▶ [WORK REQUIRED] A verbatim copy of the listing is needed; pictures are to be left out.

*** Opening of MATERIAL PROVIDED ***

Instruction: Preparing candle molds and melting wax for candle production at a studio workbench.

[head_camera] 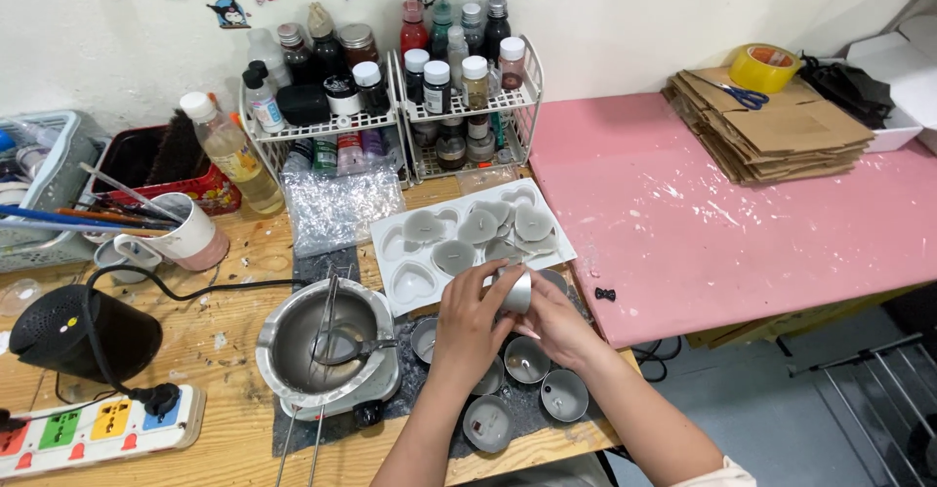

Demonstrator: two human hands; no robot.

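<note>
Both hands, the left hand (471, 323) and right hand (553, 326), are gripping a small round silver metal tin (516, 292) above similar tins (527, 359), beside the white heart-shaped mould tray (410, 250), probably needing steady, level handling.

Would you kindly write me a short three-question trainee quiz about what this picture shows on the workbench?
1. True or false: both hands hold the small metal cup.
2. What shape are the cavities in the white mould?
3. Where does the metal pot sit relative to the left hand: A) left, B) right, C) behind it on the pink table?

Key: 1 true: the right hand grips it too. 2 hearts. 3 A.
</note>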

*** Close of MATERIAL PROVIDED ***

▶ [SOLUTION]
Instruction: Preparing candle molds and melting wax for candle production at a studio workbench.

[head_camera] 

Demonstrator: two human hands; no robot.

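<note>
Both hands, the left hand (471, 323) and right hand (553, 326), are gripping a small round silver metal tin (516, 292) above similar tins (527, 359), beside the white heart-shaped mould tray (410, 250), probably needing steady, level handling.

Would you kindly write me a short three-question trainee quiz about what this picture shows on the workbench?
1. True or false: both hands hold the small metal cup.
2. What shape are the cavities in the white mould?
3. Where does the metal pot sit relative to the left hand: A) left, B) right, C) behind it on the pink table?

Key: 1 true: the right hand grips it too. 2 hearts. 3 A.
</note>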

That completes the response to the exercise.